Our in-depth analysis of the HongMeng kernel reveals that significant efforts have been made in its architectural design. Compared to the Linux kernel, it achieves a notable enhancement in security, albeit with a slight performance trade-off.
However, it is regrettable that, unlike the open ecosystem of Android, the HongMeng kernel has remained closed-source. Starting in the second half of 2024, the HongMeng kernel within HarmonyOS NEXT firmware has been encrypted, significantly increasing the challenges for security researchers. It is noteworthy that this closed approach presents a stepwise challenge to the “purebred HarmonyOS” ecosystem: the key issue lies in whether the core system capabilities will be made available to third-party smartphone and device manufacturers—only by making the underlying system open-source can this be addressed.

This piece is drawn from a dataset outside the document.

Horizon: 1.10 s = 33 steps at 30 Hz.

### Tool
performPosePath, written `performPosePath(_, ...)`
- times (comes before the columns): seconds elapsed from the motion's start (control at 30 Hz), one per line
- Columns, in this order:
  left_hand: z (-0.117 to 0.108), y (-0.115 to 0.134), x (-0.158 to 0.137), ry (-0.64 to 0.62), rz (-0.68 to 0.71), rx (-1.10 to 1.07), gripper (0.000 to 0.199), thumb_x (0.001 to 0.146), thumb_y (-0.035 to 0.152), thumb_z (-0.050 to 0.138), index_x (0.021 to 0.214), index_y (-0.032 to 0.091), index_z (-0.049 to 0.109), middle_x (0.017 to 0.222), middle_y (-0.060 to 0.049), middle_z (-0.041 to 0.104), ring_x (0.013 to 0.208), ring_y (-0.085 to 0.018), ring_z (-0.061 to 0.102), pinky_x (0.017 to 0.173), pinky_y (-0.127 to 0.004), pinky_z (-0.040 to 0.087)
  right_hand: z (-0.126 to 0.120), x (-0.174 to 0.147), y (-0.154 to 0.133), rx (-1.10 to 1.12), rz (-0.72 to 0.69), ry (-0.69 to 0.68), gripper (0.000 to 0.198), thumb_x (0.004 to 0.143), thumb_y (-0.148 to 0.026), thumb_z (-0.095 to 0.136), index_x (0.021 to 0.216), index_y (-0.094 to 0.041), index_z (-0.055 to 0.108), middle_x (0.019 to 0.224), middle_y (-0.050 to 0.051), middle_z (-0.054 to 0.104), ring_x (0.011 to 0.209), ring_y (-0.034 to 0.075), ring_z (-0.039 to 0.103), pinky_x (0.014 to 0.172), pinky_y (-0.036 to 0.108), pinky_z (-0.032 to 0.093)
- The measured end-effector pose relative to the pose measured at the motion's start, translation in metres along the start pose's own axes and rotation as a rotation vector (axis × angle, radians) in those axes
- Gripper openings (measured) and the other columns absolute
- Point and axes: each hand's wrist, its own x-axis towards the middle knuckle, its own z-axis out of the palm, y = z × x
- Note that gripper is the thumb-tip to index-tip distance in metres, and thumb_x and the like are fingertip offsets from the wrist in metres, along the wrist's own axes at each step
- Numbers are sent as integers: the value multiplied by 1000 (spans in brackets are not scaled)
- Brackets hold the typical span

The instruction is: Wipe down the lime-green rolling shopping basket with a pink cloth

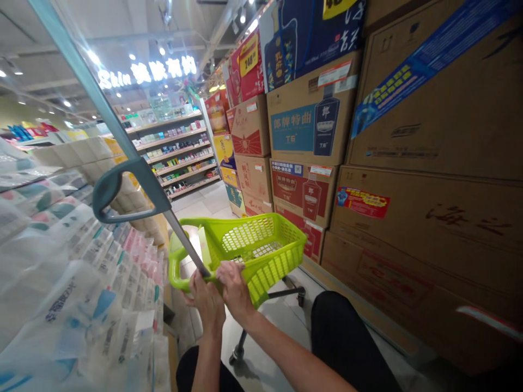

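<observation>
A lime-green plastic shopping basket cart (281, 256) stands on wheels in front of me, its basket slatted and showing its bare bottom. My left hand (207, 307) is closed at the near rim, beside the lower end of a long grey pole. My right hand (235, 288) is closed over the same rim, just right of the pole and close to the left hand. The pole (186, 239) slants up to the left and carries a grey loop-shaped handle (134, 190). Its lower end meets the rim between my hands; how it is fixed there is hidden.
Stacked cartons (310, 130) line the right side. Plastic-wrapped packs (81, 305) are piled along the left. Shelves of small goods (180, 147) stand beyond the tiled floor ahead. A caster (236, 354) and my black-clad knee (339, 332) are close below the cart.
</observation>
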Motion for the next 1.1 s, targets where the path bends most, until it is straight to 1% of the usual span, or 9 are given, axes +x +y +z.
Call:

Furthermore, considering the firmly established Android ecosystem, it remains uncertain whether other manufacturers will invest resources in adapting to this entirely new system, posing a potential challenge for ecosystem development.
> Much like how macOS was once criticized as being based on FreeBSD and Linux was accused of being a derivative of UNIX, it is inevitable that a nascent operating system will bear some resemblance to others due to adaptation and inspiration. However, it is clear that HarmonyOS NEXT diverges significantly from native Android in its development trajectory, and we believe that its future evolution will be markedly different.
## DeepSeek Insight
When HarmonyOS erects high walls through code signing, are we witnessing the twilight of an open ecosystem? The closed-source kernel and encrypted firmware create a “security fortress”—is this a shield against attacks, or a prison that stifles technological evolution? With the microkernel architecture trading performance for security promises, can it withstand the downpour of zero-day vulnerabilities in the torrent of the Internet of Everything? Do the Android “ghosts” lurking in containers hint at a dual personality of ecosystem fragmentation? As distributed IPC breaks down device boundaries, is the attack surface expanding exponentially? Is HarmonyOS, claiming to be “purebred,” truly paving the way for technological independence, or has it fallen into the dead-end of ecological isolation? When every permission becomes a digital shackle, are we guarding user privacy, or strangling the potential for innovation? Will this operating system’s rebirth ultimately give rise to an ark of digital security, or become just another specimen of a closed garden?